I accepted the Earth’s gifts of sunlight and green growth with gratitude and humility as I sat in the garden, sometimes pulling out weeds, sometimes collecting ripened food, and oftentimes just watching. I first spotted one of her gifts as I stood with my hands tangled in an unruly jungle of carrot tops: a couple of caterpillars swaying in the greens. Their skin blended in with the leaves they were munching, so it took me a moment to notice, even as I pushed the tops back and forth in my search for another orange carrot ready to tug out of the ground. Thanks to the wonders of modern technology, I was able to bypass the stack of worn field guides spilling out of the chest in our living room in my quest to identify these caterpillars. A few clicks and a Google search later, I had learned that my mysterious garden guest was the larvae of an eastern black swallowtail, or as many people refer to it: a parsley worm (Papilio Polyxenes).



A black swallowtail larva munching on carrot tops. (Photo: B. Bowser)
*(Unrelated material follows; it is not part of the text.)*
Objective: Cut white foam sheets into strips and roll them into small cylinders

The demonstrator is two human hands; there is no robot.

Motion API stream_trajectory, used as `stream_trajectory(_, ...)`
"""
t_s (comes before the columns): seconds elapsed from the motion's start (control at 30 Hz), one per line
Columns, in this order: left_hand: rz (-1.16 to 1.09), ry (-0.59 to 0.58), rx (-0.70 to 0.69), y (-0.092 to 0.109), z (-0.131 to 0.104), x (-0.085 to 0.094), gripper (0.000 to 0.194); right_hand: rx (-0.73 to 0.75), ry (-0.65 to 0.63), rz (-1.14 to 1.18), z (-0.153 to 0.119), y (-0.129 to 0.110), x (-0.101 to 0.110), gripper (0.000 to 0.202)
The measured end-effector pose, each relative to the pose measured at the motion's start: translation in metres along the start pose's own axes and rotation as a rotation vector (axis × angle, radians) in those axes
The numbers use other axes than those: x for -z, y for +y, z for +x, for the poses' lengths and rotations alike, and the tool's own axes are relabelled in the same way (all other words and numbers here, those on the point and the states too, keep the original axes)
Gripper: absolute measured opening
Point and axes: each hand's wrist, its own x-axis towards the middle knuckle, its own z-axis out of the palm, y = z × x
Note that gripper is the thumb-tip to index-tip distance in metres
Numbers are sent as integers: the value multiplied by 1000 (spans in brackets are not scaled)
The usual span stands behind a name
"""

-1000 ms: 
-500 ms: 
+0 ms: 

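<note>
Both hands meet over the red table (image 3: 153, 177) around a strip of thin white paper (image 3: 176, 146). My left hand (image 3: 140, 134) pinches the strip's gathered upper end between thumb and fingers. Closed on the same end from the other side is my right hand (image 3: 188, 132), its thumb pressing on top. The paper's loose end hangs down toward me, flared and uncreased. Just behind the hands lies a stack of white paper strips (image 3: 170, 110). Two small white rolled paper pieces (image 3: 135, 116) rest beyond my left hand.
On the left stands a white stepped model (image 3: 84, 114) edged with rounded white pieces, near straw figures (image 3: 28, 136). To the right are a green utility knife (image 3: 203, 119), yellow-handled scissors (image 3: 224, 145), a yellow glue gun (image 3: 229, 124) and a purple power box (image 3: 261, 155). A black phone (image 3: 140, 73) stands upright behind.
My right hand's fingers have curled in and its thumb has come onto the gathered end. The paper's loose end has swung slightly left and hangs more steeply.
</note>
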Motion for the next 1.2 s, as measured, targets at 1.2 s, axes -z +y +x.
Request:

With their yellow spots, the larvae do have distinct markings, but it was their choice of food that gave away their identity. With a hankering for food in the carrot family (Apiaceae), like parsley, carrots, dill, celery, caraway, and fennel, they’ll enjoy your garden produce nearly as much as you do. For the caterpillars roughing it in the wild, they may select Queen Anne’s lace (Daucus carota) or poison hemlock (Conium maculatum).


The black swallowtail larvae go through a series of costume changes in their young lives. After they hatch from eggs, they are in the first instar phase, or the period of an insect’s life before it molts and enters the next phase. Brown and spiny with a splotch of white on its back, it is hard to believe the first instar and the last are even the same insect. But as they grow larger and shed their previous exoskeleton ensemble, they develop into a caterpillar with smooth green skin striped with black and marked with yellow spots.


They only reach roughly two inches in length, so the caterpillars have to use other means of defense. When disturbed, they will extend their osmeterium, an orange, horn-like organ from just behind their head. When protruding, it releases a smelly chemical meant to repel predators. The intended effect is perhaps lost on humans who rarely see more than a cute, angry little caterpillar, and it certainly doesn’t help them fend off the pesticide some people apply to remove them from their garden.


With the transformation of the body they also go through a transformation in the minds of humans. The caterpillars are called parsley worms, and the connotation is quite clear; they are often considered bothersome garden pests. And yet, most people would never consider dousing pesticide on the beautiful black swallowtails, which in addition to being lovely are also important pollinators. We spend so much time obsessing over the flaws that fail to appreciate the potential.


I loved seeing the black swallowtail butterflies fluttering about in the summer, and the idea that a new generation was developing right before my eyes was exciting (even if they took the carrot tops with them). As September approaches, the mature larvae move off of the garden plants and prepare for the pupal stage, during which they transform into butterflies. Some choose plant stems, tree trunks, or even man-made structures to undergo their transformation. For one little caterpillar, a small, ground-level window on my house was the place of choice.


Chrysalis of a black swallowtail
A chrysalis overwintering on my house (Photo: T. Bowser)

The green caterpillar spun two thin pieces of silk and attached itself to the upper corner of the window frame. It then shed its exoskeleton one last time to reveal a chrysalis, which is the pupa’s hardened, outer case. For the black swallowtails that are overwintering, they will spend months in this chrysalis in a form of hibernation called diapause. Other species, like monarchs, may migrate away to warmer climates for the winter, but black swallowtails put their resilience to the test. They hunker down to wait out Wisconsin’s long bitter winter, and with the welcoming warmth of spring they emerge from their chrysalis completely transformed.